El presidio de Tierra del Fuego, sus presos encanutados en una tristeza amarga y los carceleros: tan helados en sus expresiones como el entorno que los rodeaba, las piedras y las celdas como cuevas de osos, el trencito y las cargas de madera o rocas, los habitantes originarios, adustos, pintados a rayas y lunares frente a sus tiendas.
Y también su vida entera torneada en ese espacio durante unos largos treinta y dos años: el hielo agobiante cubriendo toda una temporada los alrededores de su casa y, en poco tiempo más, la nieve cercana al bosque y al lago, junto al espectáculo bizarro del mar blanco.
Estaciones y temporadas renuentes de novedades. Luces y sombras desmedidas.
Idas y venidas por el paso Garibaldi y la ruta 3 hasta Ushuaia, el parque nacional y sus glaciares, el océano aceitoso del Beagle. Montañas nevadas y cielos infinitos. Vientos ancestrales. Una geografía áspera y poco confortable.
¿Cuál era la novedad del ostracismo para sus días y su lugar?
En verdad, casi siempre, ante sí y frente a muchos de sus conciudadanos, habitaba una especie de cofre de vacíos repitentes y certificados. Con frecuencia, apartado. Invadido turísticamente desde hacía pocos años por cruceros gigantescos que vomitaban lenguas extranjeras y visitantes a menudo enajenados. Las calles y los bosques aplanados por cámaras fotográficas, pisadas, celulares y buses. También la conjetura sobre la masiva importación de la enfermedad venida en los cuerpos de aquellos visitantes.
El estudio de radio, un refugio que, a pesar de redundar con su mutismo personal, al menos lo reunía con la naturaleza. No era un déficit; en realidad, significaba una cautivante abundancia.
Concluía entonces que había algo de placer en la correspondencia asimilada entre Dave Bowman y su persona, ambos sumidos en ese espacio alejado y casi virtual de espera.
Así como la rotura de la copa en la escena de 2001 desviaba peligrosamente la dirección de un posible relato, aquí, el supuesto quiebre de una tradición de vida por el motivo de la pandemia pretendía escurrir a toda una comunidad, y a él en particular, hacia un cuenco de resonancias inéditas.

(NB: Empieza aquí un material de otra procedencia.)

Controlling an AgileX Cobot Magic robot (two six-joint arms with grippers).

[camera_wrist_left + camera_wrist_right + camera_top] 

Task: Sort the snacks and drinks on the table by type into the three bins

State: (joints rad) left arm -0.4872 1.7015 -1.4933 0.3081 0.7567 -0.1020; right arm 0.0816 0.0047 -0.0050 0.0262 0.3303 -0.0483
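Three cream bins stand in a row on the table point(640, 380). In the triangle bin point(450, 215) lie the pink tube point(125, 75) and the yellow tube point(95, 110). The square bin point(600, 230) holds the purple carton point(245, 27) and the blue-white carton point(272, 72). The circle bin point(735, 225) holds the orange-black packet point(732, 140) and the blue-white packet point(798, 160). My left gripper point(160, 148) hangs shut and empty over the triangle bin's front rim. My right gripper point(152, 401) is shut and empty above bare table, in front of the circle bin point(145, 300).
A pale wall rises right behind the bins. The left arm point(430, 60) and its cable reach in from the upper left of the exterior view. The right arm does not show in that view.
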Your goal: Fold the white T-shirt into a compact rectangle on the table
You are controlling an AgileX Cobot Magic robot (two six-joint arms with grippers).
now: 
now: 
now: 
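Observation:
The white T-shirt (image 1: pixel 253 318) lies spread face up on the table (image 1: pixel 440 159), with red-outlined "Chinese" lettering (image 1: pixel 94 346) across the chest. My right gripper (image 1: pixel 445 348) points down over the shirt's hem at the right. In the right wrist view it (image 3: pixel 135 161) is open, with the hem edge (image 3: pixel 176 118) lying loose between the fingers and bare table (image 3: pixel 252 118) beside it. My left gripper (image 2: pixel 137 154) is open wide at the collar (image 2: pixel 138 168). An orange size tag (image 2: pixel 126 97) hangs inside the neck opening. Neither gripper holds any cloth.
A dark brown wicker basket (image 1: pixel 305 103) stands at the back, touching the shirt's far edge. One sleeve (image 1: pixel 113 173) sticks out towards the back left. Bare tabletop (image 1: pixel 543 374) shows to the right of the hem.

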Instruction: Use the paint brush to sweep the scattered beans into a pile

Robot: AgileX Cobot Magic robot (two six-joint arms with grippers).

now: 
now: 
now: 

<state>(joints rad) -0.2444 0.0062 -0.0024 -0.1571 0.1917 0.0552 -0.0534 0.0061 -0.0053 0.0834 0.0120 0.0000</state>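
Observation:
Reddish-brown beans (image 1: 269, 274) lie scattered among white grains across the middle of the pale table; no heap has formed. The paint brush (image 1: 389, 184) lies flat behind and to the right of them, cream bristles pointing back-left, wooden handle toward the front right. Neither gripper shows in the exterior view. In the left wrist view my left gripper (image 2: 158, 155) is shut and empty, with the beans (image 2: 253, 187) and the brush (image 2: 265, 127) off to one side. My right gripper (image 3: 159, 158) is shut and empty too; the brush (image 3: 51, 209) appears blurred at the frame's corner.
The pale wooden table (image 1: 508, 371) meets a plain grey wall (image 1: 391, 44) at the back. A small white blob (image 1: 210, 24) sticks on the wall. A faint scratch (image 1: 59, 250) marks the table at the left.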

El ruido suspirante del sillón confirmaba, entonces, un movimiento que intentaba despegar hacia algo, a modo de un vehículo aéreo, de un proyectil que buscaba un vector, si se quiere, una huida.
El glissando contenía una elevación; además simbolizaba un grito, o un filo cortante.
Y estaba también el eco de la habitación blanca.
¡Cuántas veces había escuchado una reflexión similar entre los muros de hielo de los glaciares! ¡Y en sus caminatas nocturnas bajo un cielo de estrellas como diamantes!
A menudo su voz emitía exclamaciones y palabras que rebotaban entre las laderas; quizás eran preguntas devueltas literalmente sobre una mismidad.
Aquel ruido en la habitación del astronauta Bowman se compadecía con su estado de exilio y, por qué no, sumisión.
Una letanía a su destino de servir en este momento o tal vez, en este mundo. Una dificultad en ascender, en expandir, en intentar un futuro distinto, pero con una respuesta ahora diferente: la fascinación por ese mismo lugar cuestionado por una historia y una sombra tranquilizadora proyectada ya hacía treinta y dos años.
De alguna forma, un “durante” asumido que parecía explayarse definitivo.
Su cabaña y sus palabras tan al sur, tan lejanas; casi un indicio humano que servía y acompañaba a otros desde un espacio impensado. Detrás de un micrófono y perdido en una vastedad boscosa, absorbido en el paisaje de una manera íntegra.
El contagio era casi lo de menos; la prohibición de encuentros, amores y salidas en algún punto, una costumbre de siempre.
Por eso transmitía denodadamente.
Cada tanto imaginaba un espesor material en la onda sonora. Un color o una textura blanda. Sanadora.
Así como en el aire se irradiaba silenciosamente el virus, la radio emitía palabras y estímulos para desviar y tragarse aquella pleamar de enfermedad. No importaba quedarse allí, si la tarea servía para ahuyentar el mal de todos.
Su clausura ahora concebida como resguardo ante un grave episodio, estaba en realidad puesta al servicio de la confirmación de una rutina de vida.
El bosque fragante y el lago, las sombras y el sol; su sillón púrpura rozando la madera, su voz perdida en los estrépitos de la nieve y frente al micrófono.
Los días y los atardeceres melancólicos, el fuego de la estufa y los olores de lo suculento.
¡Daisy, Daisy!
Su sueño a veces buscaba un reposo semejante. Lento, hipnótico y para siempre.